How Models Clarify Our Understanding of the Brain
When we open our eyes in the morning, we take for granted that we can consciously see the room in which we went to bed the night before. We likewise take for granted our ability to consciously hear, feel, and know things about the world, and can combine these several kinds of conscious awareness to control actions that realize valued goals in the world.
Many neurobiological experiments have clarified where in our brains conscious states may occur. But how they occur, or perhaps even more consequentially, why evolution may have been driven to discover conscious states in the first place, have remained mysterious until recently.
I was led to scientific answers to these questions because of my fascination with how we learn about the world around us. I discovered my first neural network models as a Freshman at Dartmouth College in 1957, along with the basic laws for how our brains store and learn information. My experience illustrates that no student is too young to do science if they know what new questions to ask.
I have always been astonished by how quickly we learn things, and how long we remember them. For example, after seeing an exciting movie, in which individual scenes flash by quickly, we can go home to tell our family and friends lots of details about it.
I call this problem the stability-plasticity dilemma. How do we learn things quickly but remember them for a long time? Why does a fast-learning rate not force a fast-forgetting rate? Answering this question illustrates the power of neural models.
Why are models needed?
No experimental method can, by itself, show how a brain makes a mind. That is because psychological functions are emergent properties of many neurons interacting across multiple brain regions. Only a neural model can explain how interacting brain mechanisms cause emergent psychological properties.
In 1976, I introduced Adaptive Resonance Theory (ART) to show how adaptive resonances solve the stability-plasticity dilemma. ART was incrementally developed with multiple student collaborators into the most advanced cognitive and neural model that explains how humans learn to attend, recognize, and predict objects and events in a changing world.
Students need assurance that what they are studying is true. ART provides such assurance by providing principled and unifying explanations of hundreds of psychological and neurobiological experiments that other models have not explained.
A deeper form of assurance, and one that can be used to teach all students how ART works, is that I derived ART in 1980 from a thought experiment.
Students may already be familiar from their physics classes with the famous thought experiments that Einstein used to derive Special Relativity Theory and General Relativity Theory.
My own thought experiment asked how ANY learning system can autonomously correct predictive errors in a changing world.
The hypotheses of this thought experiment are facts that are familiar to everyone because they represent ubiquitous environmental pressures on the evolution of our brains. Students do not need to know any science to follow it.
In fact, nowhere during the thought experiment are the words mind or brain mentioned.
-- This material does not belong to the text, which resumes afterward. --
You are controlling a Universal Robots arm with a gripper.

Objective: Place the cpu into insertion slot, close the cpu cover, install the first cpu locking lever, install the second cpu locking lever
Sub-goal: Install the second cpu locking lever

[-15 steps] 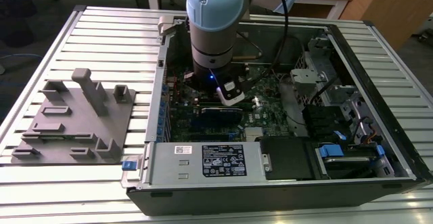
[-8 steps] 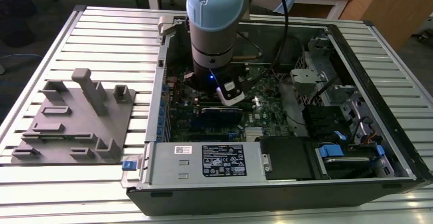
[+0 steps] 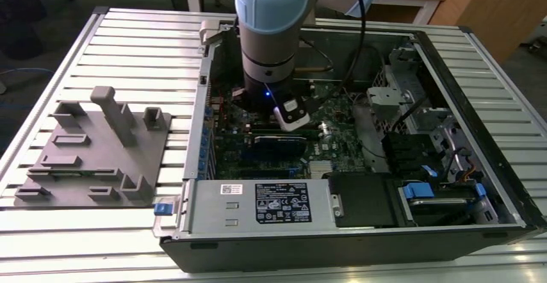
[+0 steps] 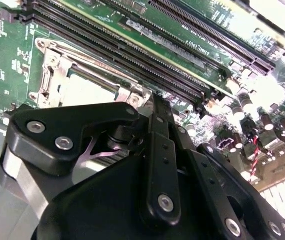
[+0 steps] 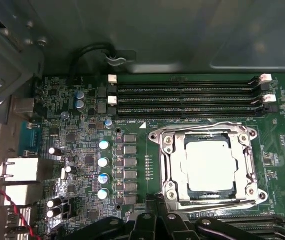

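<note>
The cpu (image 5: 208, 164) already lies in the insertion slot (image 5: 168, 172) on the green motherboard (image 5: 137, 125), the cpu cover (image 5: 246, 162) shut over it; both locking levers look latched, so little seems left; the claw (image 5: 155, 200), apparently narrowed and empty, hovers beside the socket.

I see the arm (image 3: 269, 33) reaching straight down into the open computer case (image 3: 359, 232), its wrist over the green motherboard (image 3: 329, 142). Grey fixture plate (image 3: 89, 158) sits on the slatted table (image 3: 128, 46), off to the exterior view's left of the case.
</note>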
ART design principles and mechanisms are thus a universal solution to the stability-plasticity dilemma because it asks how any system can learn quickly without experiencing catastrophic forgetting.
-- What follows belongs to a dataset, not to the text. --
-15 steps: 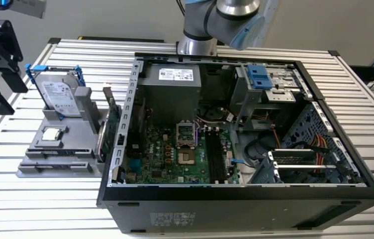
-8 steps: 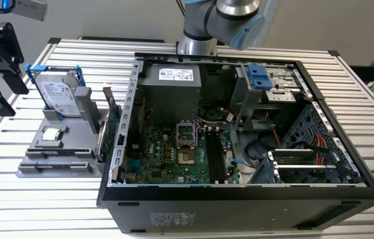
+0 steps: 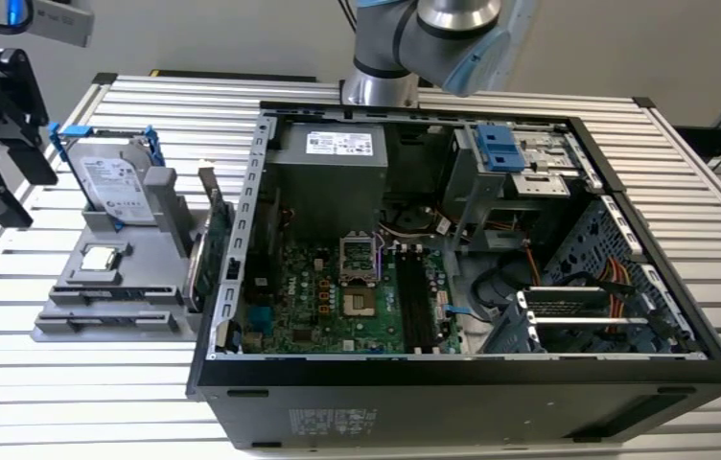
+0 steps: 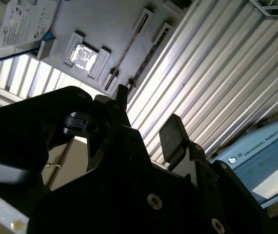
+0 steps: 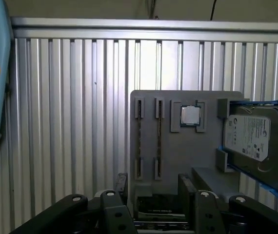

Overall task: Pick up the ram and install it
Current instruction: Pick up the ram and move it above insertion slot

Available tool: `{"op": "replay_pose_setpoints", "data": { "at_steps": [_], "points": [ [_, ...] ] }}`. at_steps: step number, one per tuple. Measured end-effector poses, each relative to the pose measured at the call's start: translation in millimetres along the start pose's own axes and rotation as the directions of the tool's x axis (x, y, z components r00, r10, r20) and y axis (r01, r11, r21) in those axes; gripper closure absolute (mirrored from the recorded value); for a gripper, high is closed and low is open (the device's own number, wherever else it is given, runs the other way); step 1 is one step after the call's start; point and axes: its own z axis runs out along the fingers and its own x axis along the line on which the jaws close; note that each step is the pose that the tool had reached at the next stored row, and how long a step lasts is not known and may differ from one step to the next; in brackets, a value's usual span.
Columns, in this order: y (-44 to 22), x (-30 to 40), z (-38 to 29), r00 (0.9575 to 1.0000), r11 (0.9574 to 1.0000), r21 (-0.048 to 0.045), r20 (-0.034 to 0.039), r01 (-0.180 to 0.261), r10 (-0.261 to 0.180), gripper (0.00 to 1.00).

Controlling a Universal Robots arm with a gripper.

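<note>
Gripper: the black two-fingered gripper [image 5: 153,183] hangs in the air at the exterior view's left, off to the side of the parts holder and touching nothing.
Fingers: its two black fingers [image 5: 122,181] stand well apart, with nothing between them.
Ram: a slim green circuit-board ram stick [image 5: 139,140] stands edge-on in a slot of the holder. A second ram stick [image 5: 157,139] of the same kind sits just beside it, parallel, in the next slot. Both are apart from the gripper.
Holder: the flat grey plastic parts holder [image 5: 178,156] lies on the table just beside the computer case, on the exterior view's left of it.
Other parts: a small square silver chip [image 5: 190,115] sits in a recess between the ram sticks and a silver hard drive in a blue carrier [image 5: 256,141]. A taller green expansion card [image 3: 214,244] stands upright at the holder's edge nearest the case.
Case: the black desktop computer case [image 3: 463,379] lies on its side with the panel off, and its green motherboard [image 3: 335,297] faces up.
Table: everything rests on a ribbed aluminium table [image 3: 80,402].
Arm: the grey and light-blue robot arm [image 3: 444,29] rises behind the case.
Pendant: a light-blue control tablet [image 4: 256,161] shows past the table's edge in the second wrist view.
</note>
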Motion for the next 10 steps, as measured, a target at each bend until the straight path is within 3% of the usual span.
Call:
{"op": "replay_pose_setpoints", "data": {
  "at_steps": [10],
  "points": [
    [0.0, 0.1, 5.1, 1.0000, 1.0000, -0.0006, 0.0000, 0.000, 0.000, 0.00]
  ]
}}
Brain Evolution Achieves Behavioral Success
These models were derived from an analysis of psychological data. Surprisingly, this analysis led to explanations of lots of brain data too.
Why is this? It is because brain evolution needs to achieve behavioral success.
A student who studies only psychology will learn the functions of behavior. A student who studies only neuroscience will learn the mechanisms of the brain.
Without a linkage between them, psychological functions have no mechanistic explanation, and brain mechanisms have no functional meaning.
It is therefore important for students who study brains to consider the psychological properties that brains cause, and how we can use models to study how the properties are caused.